-- ACTION ITEM --
Nothing belongs in the answer except the lines of the material that include "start".
******************************
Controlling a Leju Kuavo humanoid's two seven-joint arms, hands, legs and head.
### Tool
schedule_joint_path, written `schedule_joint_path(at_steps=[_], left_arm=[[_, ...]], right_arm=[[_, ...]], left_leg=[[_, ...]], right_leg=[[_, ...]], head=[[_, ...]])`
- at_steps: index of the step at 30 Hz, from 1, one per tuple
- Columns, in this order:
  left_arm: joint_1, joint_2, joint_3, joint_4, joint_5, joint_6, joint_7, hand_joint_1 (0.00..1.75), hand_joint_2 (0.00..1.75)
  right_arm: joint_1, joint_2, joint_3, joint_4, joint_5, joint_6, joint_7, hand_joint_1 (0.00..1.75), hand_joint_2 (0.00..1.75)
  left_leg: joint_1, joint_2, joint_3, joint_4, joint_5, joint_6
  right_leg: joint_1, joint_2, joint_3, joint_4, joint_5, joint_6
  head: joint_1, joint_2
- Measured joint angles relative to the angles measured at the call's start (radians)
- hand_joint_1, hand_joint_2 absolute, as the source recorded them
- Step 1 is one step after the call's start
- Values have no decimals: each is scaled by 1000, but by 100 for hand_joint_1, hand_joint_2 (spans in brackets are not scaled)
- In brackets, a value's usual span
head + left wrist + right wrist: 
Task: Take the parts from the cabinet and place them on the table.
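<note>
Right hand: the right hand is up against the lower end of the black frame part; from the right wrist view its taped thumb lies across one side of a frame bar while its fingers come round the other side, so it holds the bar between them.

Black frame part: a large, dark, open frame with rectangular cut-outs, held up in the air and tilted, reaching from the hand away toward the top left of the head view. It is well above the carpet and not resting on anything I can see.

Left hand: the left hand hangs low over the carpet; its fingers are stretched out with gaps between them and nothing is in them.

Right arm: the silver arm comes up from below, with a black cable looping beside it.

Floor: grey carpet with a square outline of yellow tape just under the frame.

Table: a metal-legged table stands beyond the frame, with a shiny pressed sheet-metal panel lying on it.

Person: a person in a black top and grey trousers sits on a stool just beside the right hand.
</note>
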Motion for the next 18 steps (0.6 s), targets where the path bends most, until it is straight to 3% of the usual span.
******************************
-- FINISHED TASK --
- Measured joint angles relative to the angles measured at the call's start (radians)
- Step 1 is one step after the call's start

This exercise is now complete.